● Exercise
Give back one number only: how many lines in the material below contain "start".

● Provided data
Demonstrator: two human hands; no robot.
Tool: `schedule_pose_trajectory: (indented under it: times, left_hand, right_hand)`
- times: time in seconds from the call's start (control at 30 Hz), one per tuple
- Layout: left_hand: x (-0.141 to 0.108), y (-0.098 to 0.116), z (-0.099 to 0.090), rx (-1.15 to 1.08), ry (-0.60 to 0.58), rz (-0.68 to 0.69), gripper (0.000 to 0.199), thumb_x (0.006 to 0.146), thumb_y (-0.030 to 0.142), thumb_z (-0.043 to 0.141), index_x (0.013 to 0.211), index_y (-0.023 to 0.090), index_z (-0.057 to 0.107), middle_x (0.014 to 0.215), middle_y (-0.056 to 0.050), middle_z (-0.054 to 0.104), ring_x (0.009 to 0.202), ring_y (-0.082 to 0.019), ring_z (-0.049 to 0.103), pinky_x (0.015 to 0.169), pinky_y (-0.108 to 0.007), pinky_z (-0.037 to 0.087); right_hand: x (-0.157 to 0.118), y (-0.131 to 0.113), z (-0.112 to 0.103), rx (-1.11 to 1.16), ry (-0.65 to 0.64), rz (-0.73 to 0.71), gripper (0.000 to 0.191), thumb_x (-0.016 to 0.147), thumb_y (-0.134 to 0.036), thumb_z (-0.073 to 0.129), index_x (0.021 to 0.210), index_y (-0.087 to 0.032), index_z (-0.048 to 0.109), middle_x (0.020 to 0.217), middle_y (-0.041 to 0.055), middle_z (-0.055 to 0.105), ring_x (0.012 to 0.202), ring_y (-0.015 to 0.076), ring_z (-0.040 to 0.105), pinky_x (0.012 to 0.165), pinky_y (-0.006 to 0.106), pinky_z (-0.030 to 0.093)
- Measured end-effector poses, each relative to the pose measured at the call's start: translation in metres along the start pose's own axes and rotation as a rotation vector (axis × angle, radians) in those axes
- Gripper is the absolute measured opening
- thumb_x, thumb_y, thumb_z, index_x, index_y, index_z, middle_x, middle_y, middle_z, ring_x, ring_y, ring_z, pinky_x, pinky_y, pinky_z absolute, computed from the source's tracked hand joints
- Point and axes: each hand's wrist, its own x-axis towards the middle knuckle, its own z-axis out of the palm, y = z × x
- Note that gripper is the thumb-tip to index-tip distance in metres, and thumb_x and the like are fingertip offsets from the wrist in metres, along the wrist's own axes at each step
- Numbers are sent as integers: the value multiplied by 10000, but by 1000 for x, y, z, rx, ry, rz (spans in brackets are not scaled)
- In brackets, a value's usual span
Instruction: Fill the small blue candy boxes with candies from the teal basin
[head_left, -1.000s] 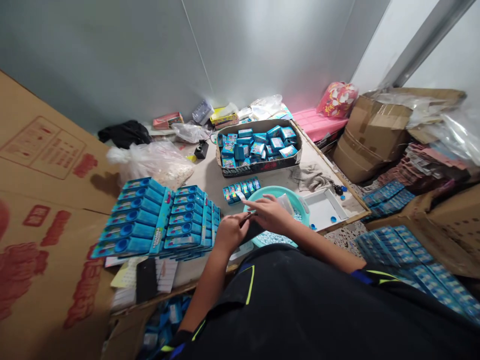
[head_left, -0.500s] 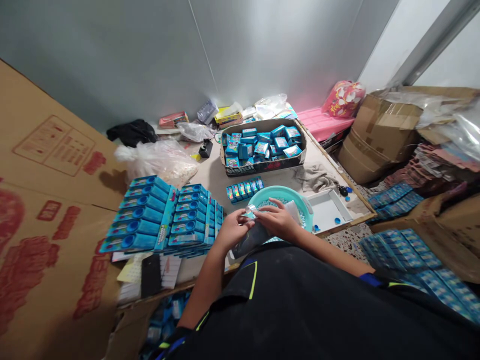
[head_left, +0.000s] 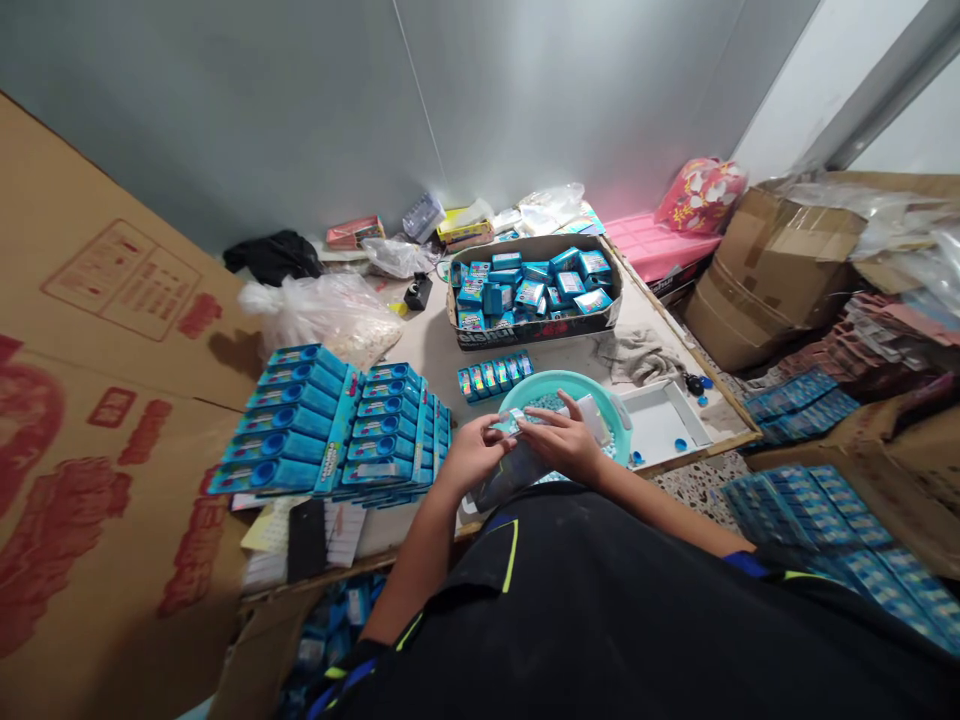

● The completed task
2